You Might Learn Something

Naturalist Paul Tolme was shocked to see that his descriptions of black-footed ferrets (originally published on the Defenders of Wildlife website--have apparently made their way--uncredited--into a bodice-ripper by the name of Shadow Bear. The book--like the ferrets--is not tame. Details are here at Newsweek.--David E

Tuesday, January 22, 2008

It's the End of the World as We Know It... And I Feel Fine

The program's name sounded unpromising: "Apocalyptic Fiction." I'd braced myself for a discussion of the Left Behind series. But instead To the Best of Our Knowledge served up a fantastic hour of book talk (download it here). They talk to the editor of The Apocalypse Reader. Kevin Brockmeier, author of A Brief History of the Dead, discusses his novel. Lydia Millet talks about her fifth novel, How the Dead Dream. And in the last and best segment, Scott Westerfeld, author of the young adult books Uglies, Pretties, and Specials, tells how his dystopian high-school world of mandatory plastic surgery grew out of a friend's visit to a dentist in LA.

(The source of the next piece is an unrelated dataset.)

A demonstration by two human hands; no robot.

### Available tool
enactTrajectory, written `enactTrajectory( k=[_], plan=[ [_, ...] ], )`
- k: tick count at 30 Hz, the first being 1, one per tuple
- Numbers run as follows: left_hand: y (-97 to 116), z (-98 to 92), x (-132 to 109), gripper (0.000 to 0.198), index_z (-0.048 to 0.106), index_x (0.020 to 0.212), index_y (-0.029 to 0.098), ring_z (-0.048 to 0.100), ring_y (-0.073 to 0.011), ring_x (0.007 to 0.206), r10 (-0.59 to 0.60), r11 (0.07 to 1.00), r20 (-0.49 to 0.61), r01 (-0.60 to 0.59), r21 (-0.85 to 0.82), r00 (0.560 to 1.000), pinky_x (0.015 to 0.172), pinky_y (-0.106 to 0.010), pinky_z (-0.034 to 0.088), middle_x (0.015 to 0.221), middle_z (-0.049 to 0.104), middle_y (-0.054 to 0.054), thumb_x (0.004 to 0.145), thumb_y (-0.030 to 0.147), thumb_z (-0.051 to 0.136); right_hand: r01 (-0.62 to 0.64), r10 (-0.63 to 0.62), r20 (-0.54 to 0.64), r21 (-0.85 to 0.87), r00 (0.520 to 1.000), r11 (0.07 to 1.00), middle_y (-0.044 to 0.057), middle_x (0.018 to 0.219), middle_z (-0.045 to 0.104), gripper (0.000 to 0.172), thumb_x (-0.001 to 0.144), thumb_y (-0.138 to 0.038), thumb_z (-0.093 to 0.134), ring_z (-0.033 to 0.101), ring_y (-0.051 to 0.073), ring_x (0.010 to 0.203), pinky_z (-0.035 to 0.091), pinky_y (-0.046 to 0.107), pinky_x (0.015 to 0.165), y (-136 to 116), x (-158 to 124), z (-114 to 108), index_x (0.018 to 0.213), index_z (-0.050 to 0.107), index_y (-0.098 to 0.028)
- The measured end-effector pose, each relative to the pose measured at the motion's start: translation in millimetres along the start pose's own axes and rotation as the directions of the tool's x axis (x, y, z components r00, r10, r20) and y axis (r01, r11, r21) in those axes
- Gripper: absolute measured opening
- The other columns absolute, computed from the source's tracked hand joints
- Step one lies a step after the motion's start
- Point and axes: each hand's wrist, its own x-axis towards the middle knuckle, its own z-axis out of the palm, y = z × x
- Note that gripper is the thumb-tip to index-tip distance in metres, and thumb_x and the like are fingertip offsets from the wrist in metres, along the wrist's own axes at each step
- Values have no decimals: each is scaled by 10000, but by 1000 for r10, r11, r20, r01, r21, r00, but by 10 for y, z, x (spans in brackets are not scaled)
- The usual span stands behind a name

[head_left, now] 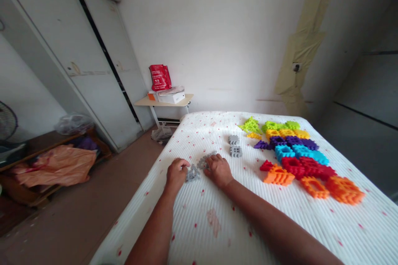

Don't let the title fool you, too. This is a great hour of radio. It's funny and compelling, and will make you glad to be alive... for now.--David E

Saturday, January 19, 2008

Art Gawker

It's often worthwhile to check out the Times of London's "Book Extracts" page, but you sometimes have to skip the UK books you'll never see from people you've never heard of. And yet...

Read if you will this excerpt from the book Bit of a Blur by Alex James, and you will find this: "The roof terrace was a battle scene. ...I felt much better, drank some vodka and took all my clothes off. That was when Damien threw the watermelon. ...It sailed clean over the parapet." The Damien in question is Damien Hirst, the artist/scandalmonger/shark embalmer. The melon in question fell 50 floors; the police were called. It's fun stuff.

So you can read some very lowbrow gossip on a highbrow website. How great is that?--David E

Friday, January 18, 2008

A Life in Books

From the creative minds at Apartment Therapy comes this idea: wallpaper your home with pages from an old dictionary. Then you never have to leave the safety and security of a good book.--David E

Thursday, January 17, 2008

Belly Up to the Bar

From comes this list of America's top ten drunk authors. To paraphrase Lincoln talking about the perennially soused General Grant, send a bottle to the budding authors in your contacts.--David E

Like Stalking, Only Legal

From the good folks at Dwell magazine comes this five-minute video profile of the most famous book cover designer going (how's that for faint praise?), Chip Kidd. Hear him opine on Batman, visit his apartment, hear him sing. And if you that's not enough for you, you can hear Mr. Kidd discussing his latest novel at the Minneapolis Public Library, on Wednesday, February 27, at 7:00pm. Details are here.--David E

Wednesday, January 16, 2008

Nothing But a Mystery

Publishers Weekly has announced that the third installment of Christopher Paolini's Inheritance trilogy (along with Eragon and Eldest) will be called Brisingr. It will be released at midnight On September 20.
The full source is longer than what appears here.